The camera finds Will sitting alone in the festively decorated McKinley faculty lounge, casually attired in a holiday-themed sweater vest while nibbling on a casually themed holiday cookie. Emma soon appears in the doorway and hesitantly picks her way across the room to greet him with a meek-sounding, "Hey." Studiously maintaining an air of affable disinterest, Will barely glances up from his paper to respond in kind. Emma takes a moment to steel herself for what follows and, taking the seat opposite him, she asks, "Are we okay?" Will feigns surprise at the question, so Emma plunges on with, "We haven't really talked since I told you about me and Carl -- I mean, we haven't talked at all. Are you avoiding me?" "Not at all," Will LIES with much shrugging of shoulders and popping of eyebrows. An uncomfortable silence ensues until Emma changes the subject by wondering, "So, what are you doing for Christmas this year?" Will announces he'll be spending a little quiet time alone, thank you very much, so Emma of course tries to make him feel like a completely worthless piece of crap by squealing, "You can't spend Christmas by yourself! That's horrible!" "Carl and I are having a big Christmas Eve party," she continues, trying to be helpful while ending up being quite the opposite. "Please at least stop by." Will thanks her kindly for that most unwelcome invitation, then rather bluntly suggests they "keep things separate for a while." Emma's smile falters a bit at this, but she agrees that perhaps it's for the best. They stare into each other's eyes for a few very long seconds until the dulcet tones of Coach Beiste arrive from somewhere off camera to interrupt all of the awkwardness.
"Okay, educators, gather 'round!" Beiste bellows. "It's time to pick your Secret Santa!" Beiste has placed each faculty member's name in a "tub" that once contained a truly massive amount of protein powder and, well, you can figure out the rest. Emma's second to pull a strip of paper from the jar, and the instant she sees the name written she's received, she rolls those bush-baby eyes of hers all the way into the back of her skull. She quickly puts on a brave little face for Will's benefit, though -- a bit of intentional misdirection meant to make us believe she drew his name, I'm guessing -- and Will sticks his arm in the jar to pull out a slip that reads, simply, "Sue." Will sighs.

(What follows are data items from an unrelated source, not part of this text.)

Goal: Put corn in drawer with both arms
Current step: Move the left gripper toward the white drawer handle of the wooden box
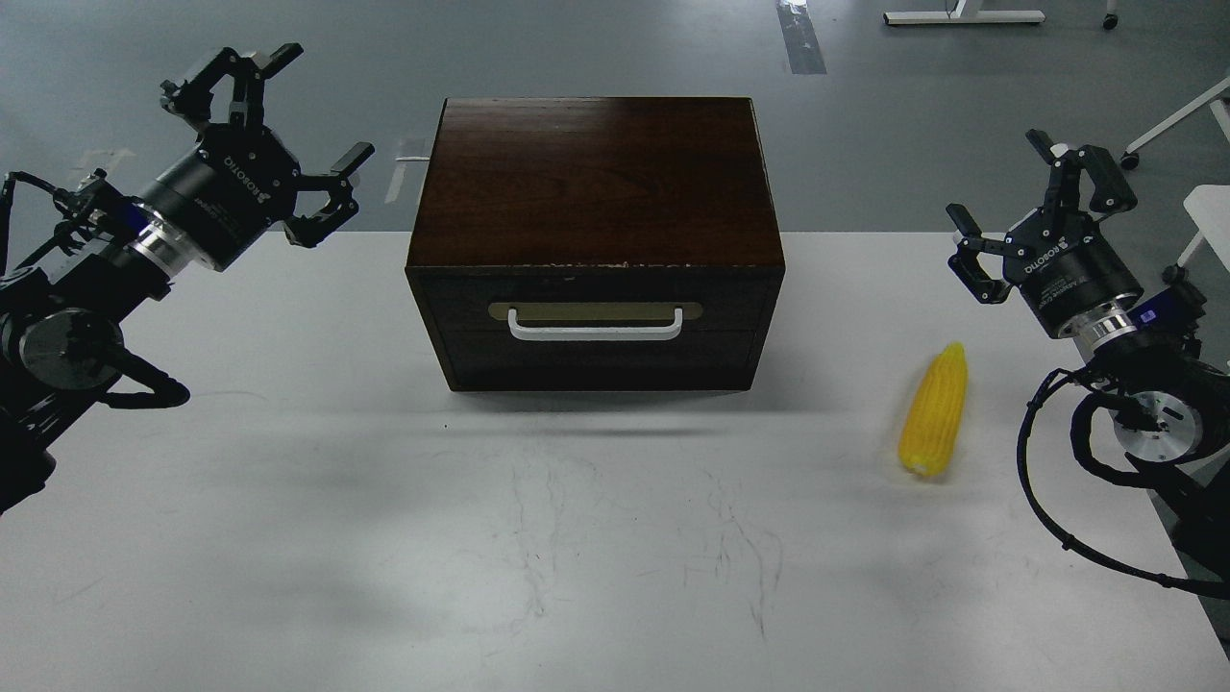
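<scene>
A bright yellow corn cob (934, 411) lies on the white table (288, 538), right of the cabinet, its tapered tip pointing away from me. The dark wooden cabinet (594, 173) stands at the table's middle back. Its drawer (596, 325) is closed, with a white bar handle (596, 327) facing me. My left gripper (274, 120) hovers open above the table's far left, beside the cabinet's left side. Raised near the right edge, my right gripper (1033, 202) is open too, a little behind and right of the corn. Neither holds anything.
Grey floor lies beyond the table's far edge, with white furniture legs (961, 16) at the back right. Black cables (1057, 519) loop off my right arm over the table's right side. Faint scuff marks (625, 538) cover the table's front middle.
</scene>
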You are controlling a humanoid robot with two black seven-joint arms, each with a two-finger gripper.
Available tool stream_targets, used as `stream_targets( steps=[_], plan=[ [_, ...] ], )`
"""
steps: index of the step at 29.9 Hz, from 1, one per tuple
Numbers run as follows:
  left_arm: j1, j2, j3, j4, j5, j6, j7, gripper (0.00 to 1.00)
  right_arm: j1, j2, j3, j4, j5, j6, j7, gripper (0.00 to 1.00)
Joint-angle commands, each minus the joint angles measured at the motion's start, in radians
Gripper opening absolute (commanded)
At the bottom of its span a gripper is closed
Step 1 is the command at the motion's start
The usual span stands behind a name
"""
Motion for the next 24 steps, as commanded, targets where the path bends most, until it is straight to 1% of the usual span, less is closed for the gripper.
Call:
stream_targets(
  steps=[1, 5, 13, 15, 16, 18, 20, 24],
  plan=[
    [0.007, 0.002, 0.0, -0.002, 0.0, 0.003, -0.002, 0.99, -0.001, 0.003, -0.001, 0.0, -0.001, 0.0, 0.0, 1.0],
    [0.007, 0.002, 0.0, 0.0, 0.0, 0.006, 0.005, 0.99, -0.004, 0.0, 0.0, -0.002, -0.001, 0.0, 0.0, 1.0],
    [-0.012, 0.033, -0.003, 0.0, 0.02, -0.004, -0.006, 0.98, -0.006, -0.01, 0.002, 0.0, -0.001, 0.0, 0.0, 1.0],
    [-0.043, 0.036, -0.009, 0.0, 0.101, -0.004, -0.009, 0.99, -0.006, -0.018, 0.003, 0.0, -0.001, 0.0, 0.0, 1.0],
    [-0.077, 0.037, -0.009, 0.0, 0.165, -0.004, -0.015, 0.98, -0.007, -0.029, 0.002, 0.0, -0.001, 0.0, 0.0, 1.0],
    [-0.106, 0.04, -0.011, -0.003, 0.216, -0.004, -0.034, 0.99, -0.007, -0.036, 0.002, 0.0, -0.001, 0.0, 0.0, 1.0],
    [-0.173, 0.045, -0.009, -0.011, 0.308, -0.004, -0.066, 0.98, -0.009, -0.044, 0.002, 0.0, -0.001, 0.0, 0.0, 1.0],
    [-0.287, 0.039, 0.003, -0.015, 0.438, -0.004, -0.069, 0.99, -0.01, -0.056, 0.003, 0.0, -0.001, 0.0, 0.0, 1.0]
  ],
)
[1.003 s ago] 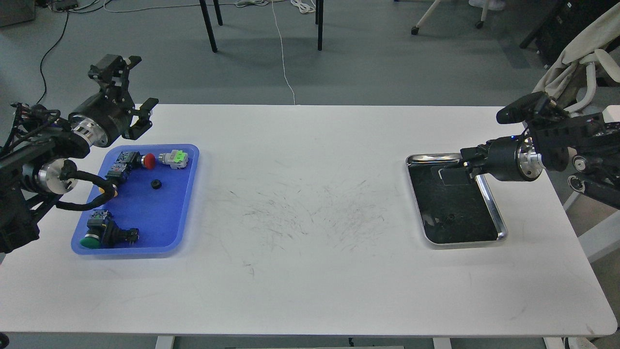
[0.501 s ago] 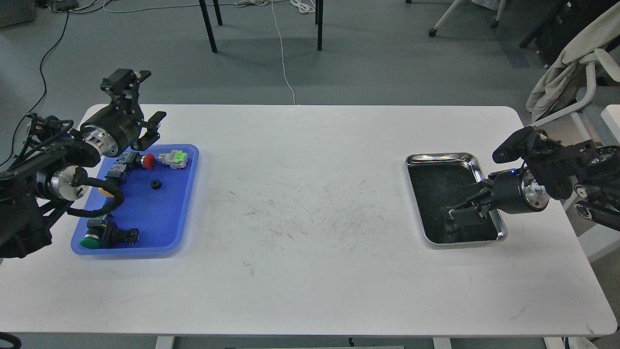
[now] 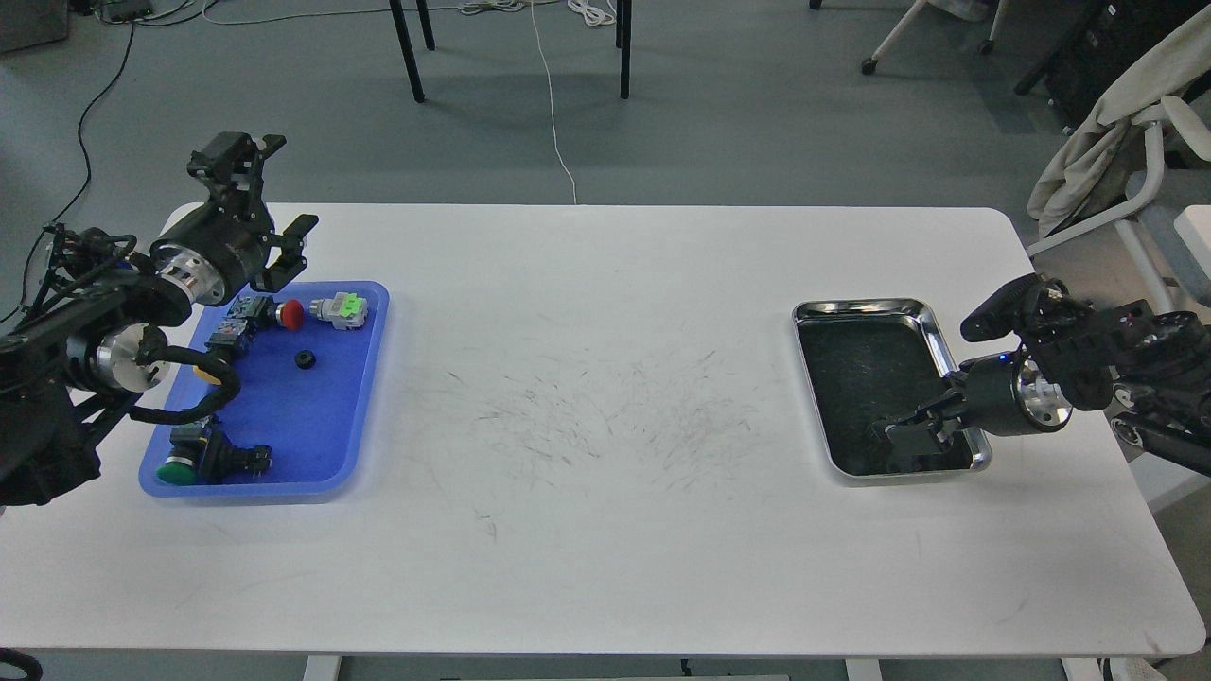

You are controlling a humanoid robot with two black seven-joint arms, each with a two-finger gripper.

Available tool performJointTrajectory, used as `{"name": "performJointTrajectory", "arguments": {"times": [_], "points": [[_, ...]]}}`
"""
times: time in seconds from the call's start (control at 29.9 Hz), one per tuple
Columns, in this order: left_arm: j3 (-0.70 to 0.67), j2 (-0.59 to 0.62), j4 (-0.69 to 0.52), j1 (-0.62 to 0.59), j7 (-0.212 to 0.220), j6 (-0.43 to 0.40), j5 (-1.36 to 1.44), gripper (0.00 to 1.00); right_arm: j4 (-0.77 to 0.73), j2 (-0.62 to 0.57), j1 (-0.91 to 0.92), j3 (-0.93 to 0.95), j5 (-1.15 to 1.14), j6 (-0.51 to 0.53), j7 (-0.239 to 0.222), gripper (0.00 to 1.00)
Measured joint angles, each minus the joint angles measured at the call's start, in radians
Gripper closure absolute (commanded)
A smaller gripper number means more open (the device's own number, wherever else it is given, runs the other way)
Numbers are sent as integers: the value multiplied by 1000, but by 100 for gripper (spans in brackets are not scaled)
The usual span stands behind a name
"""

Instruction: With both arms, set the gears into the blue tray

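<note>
The blue tray point(image 3: 312, 426) lies at the table's left end. A small black gear point(image 3: 305, 359) rests on its floor, near the middle. My left gripper point(image 3: 287, 184) hangs open above the tray's far left corner, with nothing between its fingers. On the right, my right gripper point(image 3: 899, 438) reaches down into the near end of a shiny steel tray point(image 3: 856, 306). Its fingers are dark against the tray's dark floor. I cannot tell whether they are open or shut, or whether they hold anything.
The blue tray also holds push-button switches: a red-capped one point(image 3: 291, 314), a green-and-white one point(image 3: 342, 309), and a green-capped one point(image 3: 176, 470). The left arm's cable point(image 3: 189, 397) loops over the tray's left side. A cloth-draped chair point(image 3: 1107, 123) stands beyond the table's right end.
My right gripper has moved from the far part of the steel tray to its near end and dropped lower. My left gripper shifted slightly right and stayed open.
</note>
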Motion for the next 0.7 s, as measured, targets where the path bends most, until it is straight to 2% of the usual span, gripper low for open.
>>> {"name": "performJointTrajectory", "arguments": {"times": [0.43, 0.64, 0.7], "points": [[-19, 3, 1, 1, -3, 16, 0, 2, -63, 70, -35, -2, 0, -12, -1, 18], [-35, 5, 1, 1, -4, 22, 1, 2, -77, 84, -43, -2, 0, -17, -1, 28], [-35, 8, 1, 1, -4, 23, 1, 2, -77, 85, -48, -2, 0, -17, -1, 36]]}}
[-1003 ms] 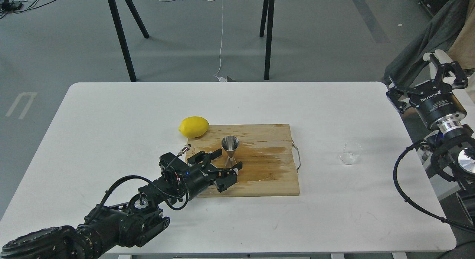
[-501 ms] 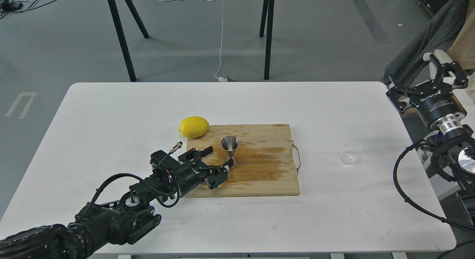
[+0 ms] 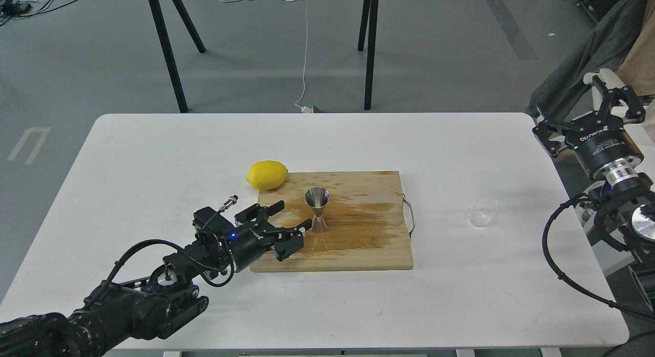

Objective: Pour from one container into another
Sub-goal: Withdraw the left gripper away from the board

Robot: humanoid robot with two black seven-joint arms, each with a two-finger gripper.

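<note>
Backed off leftward, the left gripper (image 3: 293, 214) gapes beside the upright jigger (image 3: 317, 209) on the board (image 3: 368, 244); cup (image 3: 483, 211) sits far right, right gripper (image 3: 586, 109) spread.

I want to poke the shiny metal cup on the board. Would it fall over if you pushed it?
Probably, yes. The jigger stands upright on a small base, with a narrow waist and a wide top, so a sideways push would likely tip it. Its polished steel looks slippery to grip. The cutting board under it looks wet, so it might slide first.
</note>
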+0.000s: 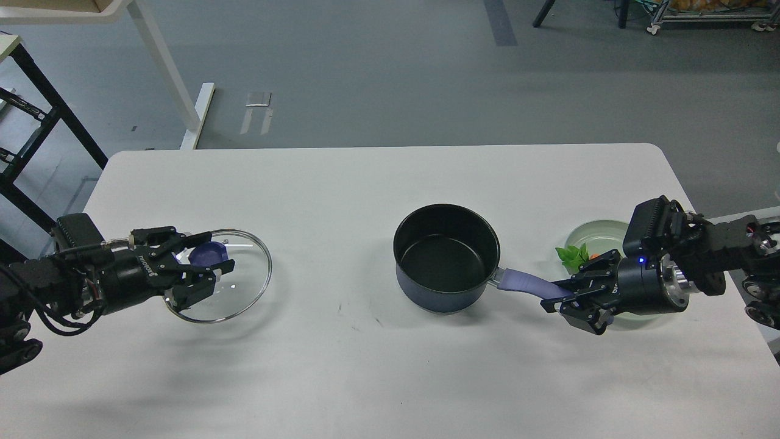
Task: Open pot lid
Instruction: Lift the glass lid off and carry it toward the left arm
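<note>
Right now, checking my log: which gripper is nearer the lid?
Left. The left gripper is at the lid knob; the right gripper is far across, at the pot handle.

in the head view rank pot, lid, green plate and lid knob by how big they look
1. pot and lid: about equally wide, so no ranking between them
2. green plate, partly hidden by the right gripper, so unsure
3. lid knob, smallest

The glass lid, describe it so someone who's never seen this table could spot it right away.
On the white table, look to the left side, well apart from the open dark saucepan in the middle. The left gripper is at a round clear glass lid with a metal rim. Its see-through disc and blue-purple centre knob set it apart from the pale green plate at the right.
</note>
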You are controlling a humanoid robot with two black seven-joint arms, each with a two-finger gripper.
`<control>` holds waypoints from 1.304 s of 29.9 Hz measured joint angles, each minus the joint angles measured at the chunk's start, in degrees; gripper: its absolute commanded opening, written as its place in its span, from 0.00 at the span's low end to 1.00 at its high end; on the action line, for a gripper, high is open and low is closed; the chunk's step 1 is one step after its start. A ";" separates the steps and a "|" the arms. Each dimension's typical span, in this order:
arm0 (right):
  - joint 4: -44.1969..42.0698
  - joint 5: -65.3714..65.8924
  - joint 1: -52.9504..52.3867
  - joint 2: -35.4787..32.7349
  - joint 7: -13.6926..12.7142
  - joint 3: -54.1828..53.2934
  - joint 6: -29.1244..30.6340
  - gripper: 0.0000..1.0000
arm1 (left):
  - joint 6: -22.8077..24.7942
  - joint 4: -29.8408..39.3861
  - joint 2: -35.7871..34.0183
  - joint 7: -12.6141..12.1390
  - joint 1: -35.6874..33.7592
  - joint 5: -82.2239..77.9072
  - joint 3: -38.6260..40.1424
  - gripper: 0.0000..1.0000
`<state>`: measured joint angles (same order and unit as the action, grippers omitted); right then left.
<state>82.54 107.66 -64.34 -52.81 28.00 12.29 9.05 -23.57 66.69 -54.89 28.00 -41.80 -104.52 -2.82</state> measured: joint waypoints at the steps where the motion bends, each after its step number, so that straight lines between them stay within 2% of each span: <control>1: 0.00 0.00 0.00 -0.01 0.00 0.00 0.00 0.35 | -0.32 -0.21 0.15 -0.01 0.37 -0.05 0.00 0.54; 6: 0.00 -0.06 0.00 -0.08 0.01 0.00 0.00 0.35 | -1.14 -1.40 0.62 0.00 1.94 -0.22 0.03 0.55; 10: 0.00 -0.07 0.00 -0.33 0.02 0.01 -0.05 0.35 | -1.20 -2.03 0.66 0.00 2.57 -0.35 0.03 0.60; 14: -0.01 -0.08 0.00 -0.36 0.02 0.01 -0.07 0.35 | -1.22 -2.18 0.67 0.00 3.30 -0.73 0.03 0.71; 24: 0.07 -0.08 0.02 -0.36 0.01 0.02 -0.10 0.35 | -1.49 -2.93 1.96 0.01 4.36 -0.95 0.03 0.83; 28: 0.08 -0.08 0.02 -0.40 0.00 0.02 -0.17 0.35 | -1.49 -2.99 2.06 0.00 4.43 -0.90 0.02 0.98; 30: 0.09 -0.08 0.02 -0.46 -0.01 0.02 -0.18 0.35 | -1.49 -2.64 1.96 0.00 4.42 -0.48 0.08 0.99; 33: 0.08 -0.08 0.02 -0.53 0.00 0.02 -0.18 0.35 | -1.32 -0.41 1.00 0.00 4.06 1.11 0.85 0.99; 36: 0.09 -0.10 0.02 -0.54 -0.01 0.02 -0.18 0.35 | -0.02 4.76 -1.26 0.01 3.18 7.27 1.86 0.99; 39: 0.10 -0.15 0.02 -0.70 0.00 0.02 -0.18 0.36 | 4.25 9.95 -3.83 0.00 0.30 18.89 2.51 0.99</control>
<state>82.63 107.51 -64.32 -53.51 27.99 12.31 8.87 -19.32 76.63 -58.72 28.00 -41.50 -85.63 -0.31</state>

Out in the hall, Brittany's helping Artie decorate the interior of his locker, and it's really quite elaborate, what with the ornaments and strings of functioning lights and nutcrackers and such. As dear little Brit-Brit hangs a miniature stocking in one of the corners, she confides, "Last year? I left my stocking up over Christmas vacation? An entire family of mice started living in it? Their Christmas gift to each other was rabies?" Artie, whose sporting a truly fugly holiday sweater, replies with a little confidence of his own. "I told my parents that I only want one thing for Christmas this year: Stop friend-requesting me on Facebook." Dear little Brit-Brit beams at this, then thinks to ask, "What are you asking Santa for?" Artie's all, "I'm sorry?" but dear little Brit-Brit is dead serious. "Artie," she chides, "the roads to the North Pole are getting treacherous. You need to write your letter to Santa really fast and get it in the mail today." Artie gapes. Brittany, oblivious (go figure), adds, "And remember: Even the smallest envelope is heavy for an elf." With that, she turns to float off down the hallway, leaving the flabbergasted Artie alone to breathe, "No. Way!" Casually themed title card. And by that, I mean it's green instead of black.